Ox / or Croatian flight was the inspiration for other wise phrases you can still say to your child without risking a night in jail: / at least I think so…
Ne deri se ko vol! Don’t scream like an ox! – often heard in Croatian playgrounds.
Another animal has been a huge inspiration to Croatians over the years.
Not / A dog
I have no idea what the poor dogs have done wrong to our nation, but apparently they are fine with all sorts of lively and mostly inappropriate things. comparisons.
So, if you take a look at some typical Croatian “canine expressions”, you’ll notice that Croatians might think of dogs as:
To ni pas s maslom ne bi pojeo. A dog wouldn’t eat this even if you serve it with butter. / Even a dog wouldn’t believe what you say!
I don’t know about you, but I’ve never seen a dog eat buttered bread.
• that dogs lie
• Even though they can’t talk and I’m pretty sure they don’t bark lies.
Lažeš ko no – you lie like a dog
Why would a dog lie? And what would he lie about?

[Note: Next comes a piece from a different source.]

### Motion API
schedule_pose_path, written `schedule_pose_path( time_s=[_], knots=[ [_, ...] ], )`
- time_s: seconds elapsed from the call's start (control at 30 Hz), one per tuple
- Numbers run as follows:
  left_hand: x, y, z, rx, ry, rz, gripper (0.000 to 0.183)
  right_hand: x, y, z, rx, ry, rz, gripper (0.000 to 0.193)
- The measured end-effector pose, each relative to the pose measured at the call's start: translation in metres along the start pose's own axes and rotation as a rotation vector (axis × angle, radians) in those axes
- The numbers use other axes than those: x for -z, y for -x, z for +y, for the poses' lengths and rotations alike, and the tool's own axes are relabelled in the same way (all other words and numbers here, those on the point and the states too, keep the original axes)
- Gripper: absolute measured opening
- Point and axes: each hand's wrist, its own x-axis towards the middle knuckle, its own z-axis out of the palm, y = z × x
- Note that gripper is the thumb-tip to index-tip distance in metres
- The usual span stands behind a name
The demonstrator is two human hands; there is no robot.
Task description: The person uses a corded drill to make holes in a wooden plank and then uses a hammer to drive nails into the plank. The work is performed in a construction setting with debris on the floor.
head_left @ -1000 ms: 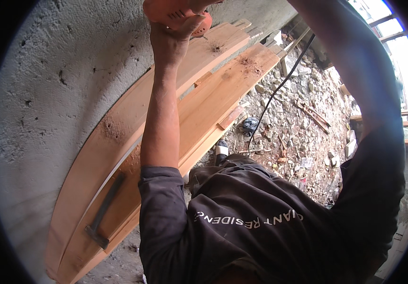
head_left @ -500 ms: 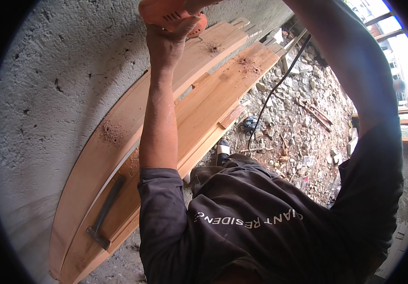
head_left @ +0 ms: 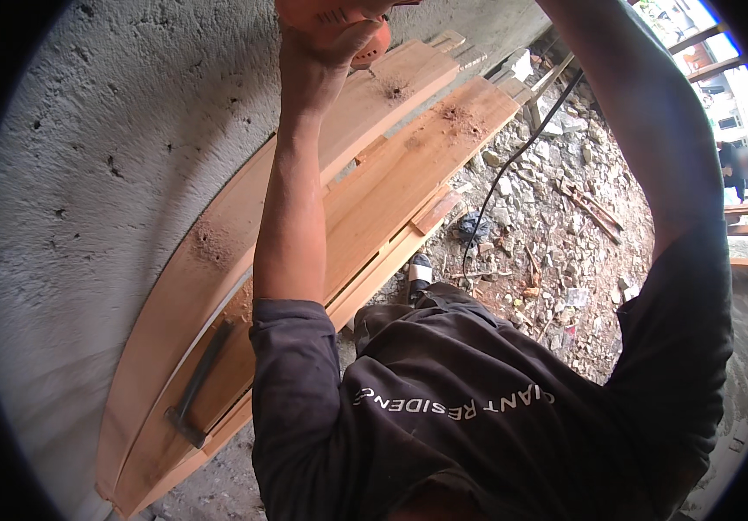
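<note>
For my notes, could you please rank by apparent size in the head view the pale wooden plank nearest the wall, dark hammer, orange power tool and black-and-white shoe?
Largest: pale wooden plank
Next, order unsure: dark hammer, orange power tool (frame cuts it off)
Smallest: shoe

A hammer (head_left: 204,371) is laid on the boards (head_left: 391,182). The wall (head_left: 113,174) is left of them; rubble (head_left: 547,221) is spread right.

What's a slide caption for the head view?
Left hand holding an orange power tool near dust-specked wooden boards, a hammer lying on one, beside a rough gray wall.
</note>
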Motion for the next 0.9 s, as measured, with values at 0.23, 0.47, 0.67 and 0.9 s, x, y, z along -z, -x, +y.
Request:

• than dogs are somehow to blame for the hot summer days.
Pasja vrućina – dog heat
• that they spend their free time barking at the Moon
Možeš lajati na Mjesec. You can bark at a moon! – an expression describing doing or saying something completely unnecessary.
Konj / Horse
And then there is the horse.
Another noble and very useful animal that didn’t do much better with the Croatian language.
Tvrdoglav si ko konj – You are as stubborn as a horse!
Imati konjske živce – to have nerves – or be extremely patient
However, we recognize that horses are hardworking creatures, which is why we use the expression
Radim ko konj! – I work like a horse!
He is usually followed by the previously mentioned phrase Ne znam gdje mi je glava od posla… I don’t know where my head is after all this work…
You can also be:
jak kao bik – strong as a bull
hrabar kao lav – brave as a lion
mokar ko mis – wet as a mouse
zašticen kao medvjed / socially protected like a bear
You may be a person who always exaggerates and
Od muhe raditi slona. – Make an elephant out of a fly.
or you can
imati jezik ko krava representing – have a tongue like a cow’s tail – if you don’t know when and it’s hot to stop talking and shut up!
You can also be compared to a monkey if you are not serious and joke too much or if you are involved in unserious actions.
majmounska posla – monkey business
majmunirati se – act like money
Oh, and know that someone is doing you a disservice.
medvjeđa usluga – bear’s favor
You don’t need to be aquatint with a Croatian bear and ask him for a favor on this matter, you just need to know someone who will do you a favor and then realize that by doing this he is only didn’t help, but created a problem for you.
Well, I’m going to put down my pencil now. There are a dog it’s hot outside and I work like a horse all day.
I’m going out and I’m going to act like a monkey for a little while!
I hope I didn’t do medvjeđu uslugu / favor of the bear with this article and that it has been helpful!